# D-Day Beach Tour



## Hovis (Mar 28, 2007)

We intended "doing" the D-Day Beaches this year-May. Can anyone advise on sites / tour etc. We then intend going up to St.Mer Eglise and then hopefully to find the Sunshine and kill a few bottles!
:lol:

"The sweetest wine is at the top of the glass"


----------



## mgw (Mar 27, 2007)

If you sail from portsmouth to caen you can start your tour just outside the dock there is a very good museum there from there you can get a map that show,s you the other sites of intrest and the main battle fields and landing beaches


----------



## whistlinggypsy (May 1, 2005)

If you intend being in St. Mer Iglise for the D-day celebrations i suggest you try and book a site NOW as you will not get anywhere if you leave it, you may even be too late now for a site close the the town.

It gets extremely busy and everywhere is full but it is also a fantastic sight too see with loads going on.

Good luck 

Bob


----------



## Regal (Sep 25, 2007)

If you want a great day out and tour of the D Day landings look at www.battlebus.fr/

Steve


----------



## 100004 (Jul 12, 2006)

Have a read of Cardogans Normandy guide that they did for the 40th anniversary. There's a very good section, that will give you all you need for a tour of the sites.
We were there last May and stayed at Le Cormoran in Ravenoville Plage. It's just over the road from the beach and only about 5k from the breakout point at Utah and the museum. Do go to the museum at Quineville, as it's one from the way it was from the French view and the gun emplacements at Azeville. It's the one that Easy company were sent to capture on D- Day. We then stayed at Port-en- Bessin, but walk into the port, as parking was horrendous. Plenty more thoughts I could give as it was a really great trip. H


----------



## 108883 (Dec 27, 2007)

Super site at Courseulles-sur-Mer. It's right on the beach and has a small Aire (if preferred) outside the gate. It's a short walk along the front to the town and Canadian 'Juno' Beach Centre.

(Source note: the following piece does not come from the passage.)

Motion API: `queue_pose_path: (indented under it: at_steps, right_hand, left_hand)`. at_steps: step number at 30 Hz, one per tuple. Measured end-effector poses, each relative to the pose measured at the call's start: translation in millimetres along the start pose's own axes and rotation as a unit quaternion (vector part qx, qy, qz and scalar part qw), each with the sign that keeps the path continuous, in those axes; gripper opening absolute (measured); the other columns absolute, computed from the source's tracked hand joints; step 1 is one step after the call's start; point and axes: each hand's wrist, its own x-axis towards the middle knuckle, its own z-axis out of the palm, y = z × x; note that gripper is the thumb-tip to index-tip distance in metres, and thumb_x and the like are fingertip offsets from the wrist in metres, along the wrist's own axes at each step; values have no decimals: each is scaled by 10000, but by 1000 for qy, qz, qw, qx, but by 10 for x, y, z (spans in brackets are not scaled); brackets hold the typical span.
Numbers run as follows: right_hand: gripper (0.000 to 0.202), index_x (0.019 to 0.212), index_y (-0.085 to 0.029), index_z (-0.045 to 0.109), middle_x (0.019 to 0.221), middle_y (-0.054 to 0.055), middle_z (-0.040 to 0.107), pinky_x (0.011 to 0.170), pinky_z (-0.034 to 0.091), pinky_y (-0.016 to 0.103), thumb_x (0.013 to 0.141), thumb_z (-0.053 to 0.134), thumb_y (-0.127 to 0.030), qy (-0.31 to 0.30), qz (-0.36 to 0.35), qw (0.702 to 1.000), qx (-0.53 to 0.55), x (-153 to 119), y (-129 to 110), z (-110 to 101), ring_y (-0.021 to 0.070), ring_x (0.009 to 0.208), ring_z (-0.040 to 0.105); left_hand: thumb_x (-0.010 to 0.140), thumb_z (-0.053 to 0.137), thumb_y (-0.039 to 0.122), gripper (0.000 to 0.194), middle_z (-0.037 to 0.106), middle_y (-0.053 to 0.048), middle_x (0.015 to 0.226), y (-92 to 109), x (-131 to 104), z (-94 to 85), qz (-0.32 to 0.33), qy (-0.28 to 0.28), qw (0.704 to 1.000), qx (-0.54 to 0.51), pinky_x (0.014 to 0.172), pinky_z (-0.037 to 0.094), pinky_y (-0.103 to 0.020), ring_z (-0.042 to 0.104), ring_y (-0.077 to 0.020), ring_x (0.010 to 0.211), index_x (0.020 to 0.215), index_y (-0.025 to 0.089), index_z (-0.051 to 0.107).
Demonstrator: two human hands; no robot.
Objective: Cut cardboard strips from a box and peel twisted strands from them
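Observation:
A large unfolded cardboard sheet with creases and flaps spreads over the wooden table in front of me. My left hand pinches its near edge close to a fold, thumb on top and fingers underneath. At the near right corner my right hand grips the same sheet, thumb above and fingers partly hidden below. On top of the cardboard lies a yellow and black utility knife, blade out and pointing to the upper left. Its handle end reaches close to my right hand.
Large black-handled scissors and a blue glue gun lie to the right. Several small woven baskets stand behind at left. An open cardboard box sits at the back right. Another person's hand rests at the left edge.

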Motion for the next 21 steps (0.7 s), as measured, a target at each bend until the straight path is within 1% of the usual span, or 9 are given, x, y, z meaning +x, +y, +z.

We were last year and had superb weather - best of luck!


----------



## bradleypark (Dec 31, 2007)

Taking the Poole or Portsmouth to Cherbourg crossing brings you to the top end of the beaches. You can then travel to St Mere Eglise and pick up and follow the coast down to Caen visiting Omaha,Juno,Gold etc on route. Arromanches is one of the main areas for the British landing. Just beyond Caen is Pegasus Bridge. A good site is www.normandy-france.net and click onto the D-day link.
We have only 'hoteled' in the area but had a look last year at campsites, which are plentiful, but, as whistlinggipsy said you may need to book if you are there near 6th June.See www.airecampingcar.com

Enjoy
Ken & Sue
PS we will be doing the beaches by motorhome in September.


----------



## iansmithofotley (Oct 13, 2005)

Hi Hovis,

I went to Arromanches last September. I intended to stay on the aire but it was full (it has about twelve places but had about eighteen vans on it as they were parked on the access road). There is a municipal campsite right next to the aire but the access is in a different place in a residential area. Both the aire and the campsite are right in the town and just a few minutes walk from the beach, town centre, museum, restaurants and bars, etc. The campsite was basic but had had the usual facilities (showers, toilets and hook up electricity points), the pitches were all grass.

Ian.


----------



## 110747 (Mar 21, 2008)

Be sure to seek out some of the small private museums / attractions

they are full of real gems.

stuff like a sherman tank pulled out of the water.

and usually quieter.

GB


----------



## Hovis (Mar 28, 2007)

*D-Day Beach Tour - RESPONSE*

Many thanks to all who replied to my question. This has given me something to get my teeth into.
Regards to all - Live long and prosper,
Hovis :wink:


----------



## gazza333 (Aug 1, 2007)

and when you get back please let me know all the details etc as im going around that area the end of june.

gary & mary


----------